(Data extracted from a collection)
┌──
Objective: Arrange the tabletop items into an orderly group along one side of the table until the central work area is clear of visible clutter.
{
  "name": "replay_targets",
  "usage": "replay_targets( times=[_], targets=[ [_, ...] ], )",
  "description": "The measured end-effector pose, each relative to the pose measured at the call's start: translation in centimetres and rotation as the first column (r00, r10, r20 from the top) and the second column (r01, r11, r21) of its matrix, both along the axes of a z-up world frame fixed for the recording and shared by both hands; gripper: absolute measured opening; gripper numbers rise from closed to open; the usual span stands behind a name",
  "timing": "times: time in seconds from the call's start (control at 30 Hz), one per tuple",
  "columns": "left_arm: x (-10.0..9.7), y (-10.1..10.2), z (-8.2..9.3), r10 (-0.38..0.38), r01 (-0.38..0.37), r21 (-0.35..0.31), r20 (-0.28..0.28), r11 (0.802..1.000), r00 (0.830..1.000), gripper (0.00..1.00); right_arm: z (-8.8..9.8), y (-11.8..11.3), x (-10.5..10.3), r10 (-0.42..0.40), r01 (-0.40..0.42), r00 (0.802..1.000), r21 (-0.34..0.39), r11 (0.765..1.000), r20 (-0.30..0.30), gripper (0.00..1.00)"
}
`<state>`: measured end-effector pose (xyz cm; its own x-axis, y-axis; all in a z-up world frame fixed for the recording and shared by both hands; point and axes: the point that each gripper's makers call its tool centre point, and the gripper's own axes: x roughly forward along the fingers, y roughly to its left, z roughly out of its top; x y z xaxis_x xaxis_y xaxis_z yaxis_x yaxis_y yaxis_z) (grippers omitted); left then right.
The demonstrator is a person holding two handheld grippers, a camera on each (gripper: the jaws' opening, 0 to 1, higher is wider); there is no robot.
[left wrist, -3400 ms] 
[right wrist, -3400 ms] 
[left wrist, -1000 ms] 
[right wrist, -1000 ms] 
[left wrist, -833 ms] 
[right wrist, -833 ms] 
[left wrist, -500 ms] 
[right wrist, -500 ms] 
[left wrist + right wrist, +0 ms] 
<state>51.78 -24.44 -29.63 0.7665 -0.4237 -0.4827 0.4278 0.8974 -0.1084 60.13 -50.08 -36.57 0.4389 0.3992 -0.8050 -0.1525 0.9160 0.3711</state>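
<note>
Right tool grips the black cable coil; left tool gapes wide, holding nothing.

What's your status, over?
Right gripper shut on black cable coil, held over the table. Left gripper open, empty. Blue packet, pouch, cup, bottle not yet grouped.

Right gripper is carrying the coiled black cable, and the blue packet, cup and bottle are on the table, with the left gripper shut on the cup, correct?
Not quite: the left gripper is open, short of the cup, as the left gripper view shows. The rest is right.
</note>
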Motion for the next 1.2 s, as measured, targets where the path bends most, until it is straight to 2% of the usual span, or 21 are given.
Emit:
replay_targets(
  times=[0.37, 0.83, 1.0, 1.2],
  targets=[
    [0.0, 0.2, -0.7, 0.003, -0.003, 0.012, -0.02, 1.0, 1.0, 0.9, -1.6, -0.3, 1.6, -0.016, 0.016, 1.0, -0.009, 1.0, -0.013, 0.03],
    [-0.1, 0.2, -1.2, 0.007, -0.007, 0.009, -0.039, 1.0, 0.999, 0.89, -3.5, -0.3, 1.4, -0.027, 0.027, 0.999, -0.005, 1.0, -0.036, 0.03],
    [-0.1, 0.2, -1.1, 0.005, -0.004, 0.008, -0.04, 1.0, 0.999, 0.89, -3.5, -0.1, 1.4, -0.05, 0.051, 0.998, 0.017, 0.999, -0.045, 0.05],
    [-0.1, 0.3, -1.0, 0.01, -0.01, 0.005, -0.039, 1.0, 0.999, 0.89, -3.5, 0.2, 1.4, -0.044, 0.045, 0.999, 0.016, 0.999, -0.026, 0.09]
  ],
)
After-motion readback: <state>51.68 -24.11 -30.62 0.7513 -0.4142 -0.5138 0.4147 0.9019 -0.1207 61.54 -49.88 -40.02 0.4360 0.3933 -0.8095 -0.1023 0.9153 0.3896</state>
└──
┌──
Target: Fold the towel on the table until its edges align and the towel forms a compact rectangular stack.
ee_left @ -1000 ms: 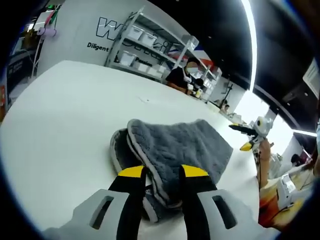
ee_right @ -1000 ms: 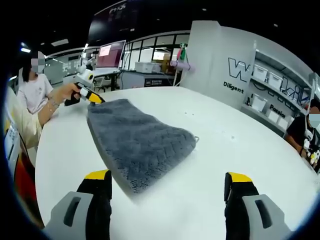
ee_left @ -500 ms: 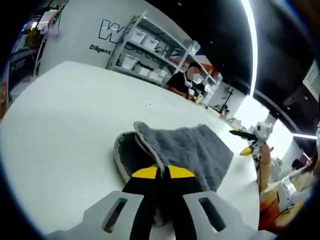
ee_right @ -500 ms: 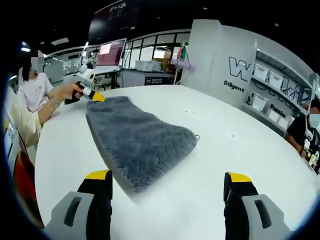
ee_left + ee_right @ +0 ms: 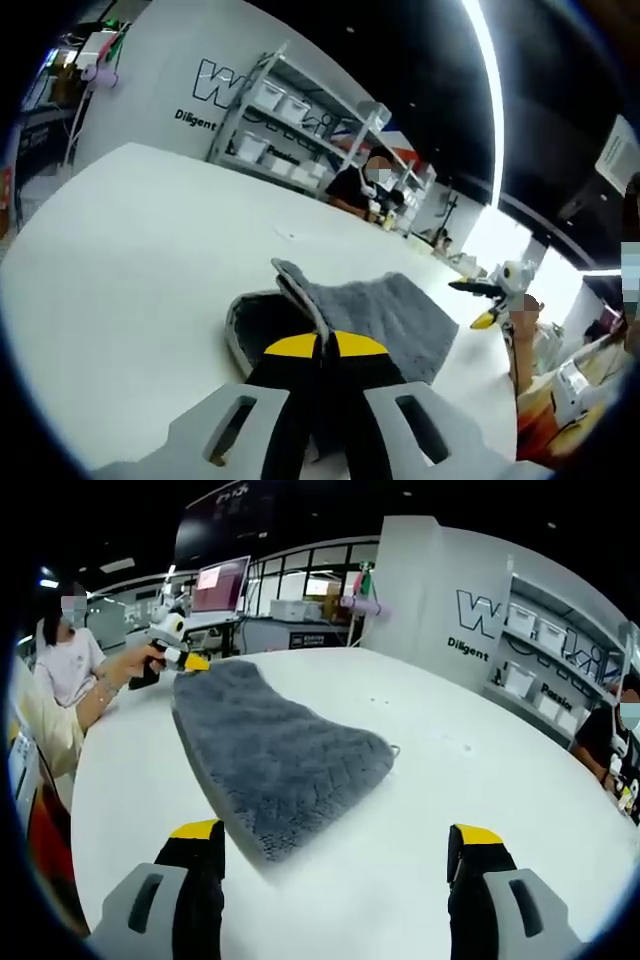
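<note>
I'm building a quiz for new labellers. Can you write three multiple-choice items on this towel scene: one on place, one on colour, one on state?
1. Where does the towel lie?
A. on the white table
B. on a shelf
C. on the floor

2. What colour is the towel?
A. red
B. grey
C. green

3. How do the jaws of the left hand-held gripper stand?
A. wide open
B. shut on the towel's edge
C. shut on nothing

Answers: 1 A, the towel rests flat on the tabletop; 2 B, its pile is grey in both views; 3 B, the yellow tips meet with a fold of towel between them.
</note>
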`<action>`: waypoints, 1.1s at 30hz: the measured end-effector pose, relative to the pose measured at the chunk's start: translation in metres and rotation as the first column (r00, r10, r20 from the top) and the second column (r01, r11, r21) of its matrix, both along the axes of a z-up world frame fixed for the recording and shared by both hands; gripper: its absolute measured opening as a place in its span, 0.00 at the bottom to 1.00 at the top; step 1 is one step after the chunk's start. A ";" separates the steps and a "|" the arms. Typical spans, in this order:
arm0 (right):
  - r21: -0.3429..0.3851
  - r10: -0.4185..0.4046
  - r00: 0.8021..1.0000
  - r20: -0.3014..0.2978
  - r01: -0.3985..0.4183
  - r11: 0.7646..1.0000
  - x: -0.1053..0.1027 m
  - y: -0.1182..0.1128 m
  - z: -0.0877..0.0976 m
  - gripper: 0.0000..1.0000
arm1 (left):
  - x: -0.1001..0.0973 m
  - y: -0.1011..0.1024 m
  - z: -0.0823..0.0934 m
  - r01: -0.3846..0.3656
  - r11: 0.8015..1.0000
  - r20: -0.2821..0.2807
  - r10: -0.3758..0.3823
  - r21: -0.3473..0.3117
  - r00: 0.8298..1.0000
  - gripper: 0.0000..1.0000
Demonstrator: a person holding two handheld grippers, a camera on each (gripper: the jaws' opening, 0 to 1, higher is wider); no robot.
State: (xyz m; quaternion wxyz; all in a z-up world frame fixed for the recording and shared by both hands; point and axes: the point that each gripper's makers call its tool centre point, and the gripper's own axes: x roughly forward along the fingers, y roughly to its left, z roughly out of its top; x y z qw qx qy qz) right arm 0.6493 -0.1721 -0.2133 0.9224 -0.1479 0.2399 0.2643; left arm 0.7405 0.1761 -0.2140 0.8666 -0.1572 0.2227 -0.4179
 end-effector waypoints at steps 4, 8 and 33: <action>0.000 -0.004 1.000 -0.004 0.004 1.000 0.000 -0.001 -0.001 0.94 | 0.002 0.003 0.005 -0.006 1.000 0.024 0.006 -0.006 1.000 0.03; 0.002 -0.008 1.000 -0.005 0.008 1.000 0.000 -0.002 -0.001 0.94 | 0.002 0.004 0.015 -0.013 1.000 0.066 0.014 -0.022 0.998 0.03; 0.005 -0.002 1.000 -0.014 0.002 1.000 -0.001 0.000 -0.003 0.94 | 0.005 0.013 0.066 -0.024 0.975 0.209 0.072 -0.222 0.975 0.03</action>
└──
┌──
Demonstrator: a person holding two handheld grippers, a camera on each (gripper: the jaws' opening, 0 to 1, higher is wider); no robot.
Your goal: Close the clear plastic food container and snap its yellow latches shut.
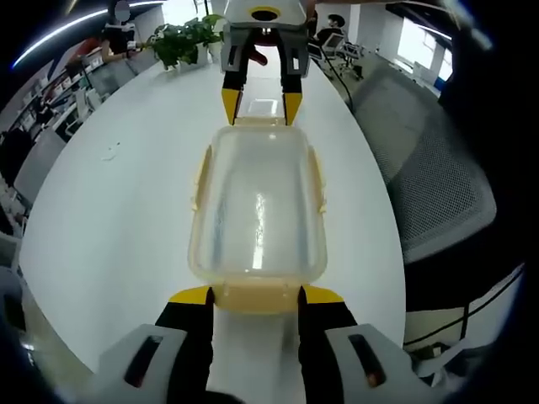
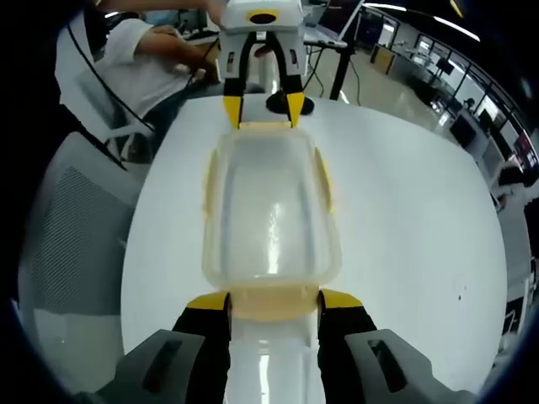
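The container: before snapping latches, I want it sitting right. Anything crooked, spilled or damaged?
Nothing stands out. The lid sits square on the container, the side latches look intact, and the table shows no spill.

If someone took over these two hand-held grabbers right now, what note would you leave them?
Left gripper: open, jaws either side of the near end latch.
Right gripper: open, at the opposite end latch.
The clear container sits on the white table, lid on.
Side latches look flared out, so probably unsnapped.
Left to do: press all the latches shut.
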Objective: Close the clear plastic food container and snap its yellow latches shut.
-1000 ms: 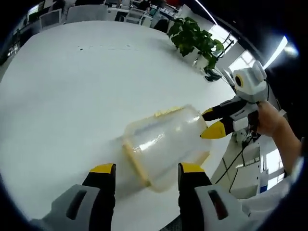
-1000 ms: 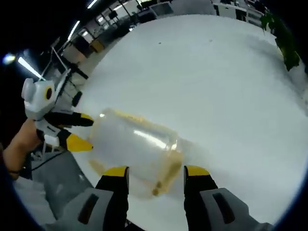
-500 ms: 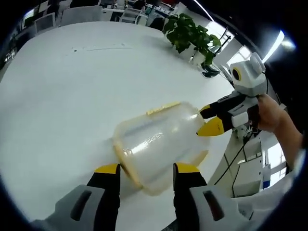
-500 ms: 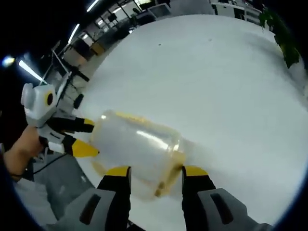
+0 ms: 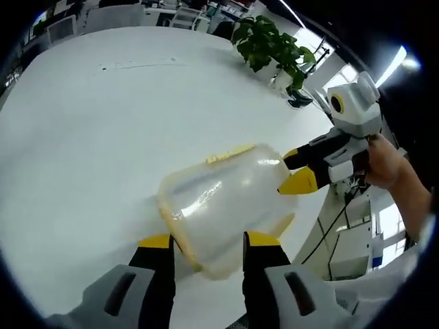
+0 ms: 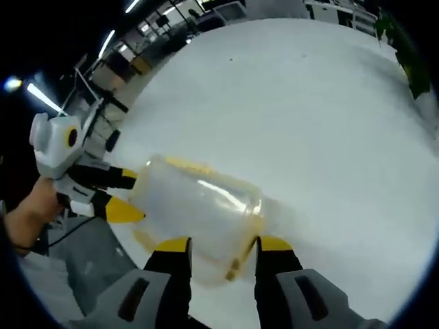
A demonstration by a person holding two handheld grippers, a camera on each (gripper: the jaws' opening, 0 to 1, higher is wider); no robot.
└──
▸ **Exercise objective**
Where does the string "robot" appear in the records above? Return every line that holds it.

▸ **Written solution**
The demonstrator is a person holding two handheld grippers, a camera on each (gripper: the jaws' opening, 0 to 1, higher is wider); there is no robot.
Demonstrator: a person holding two handheld grippers, a camera on each (gripper: the jaws' opening, 0 to 1, higher is wider); no robot.
Demonstrator: a person holding two handheld grippers, a camera on each (gripper: the jaws' opening, 0 to 1, higher is wider); no robot.
A demonstration by a person holding two handheld grippers, a camera on each (gripper: the jaws' opening, 0 to 1, higher is wider); no robot.

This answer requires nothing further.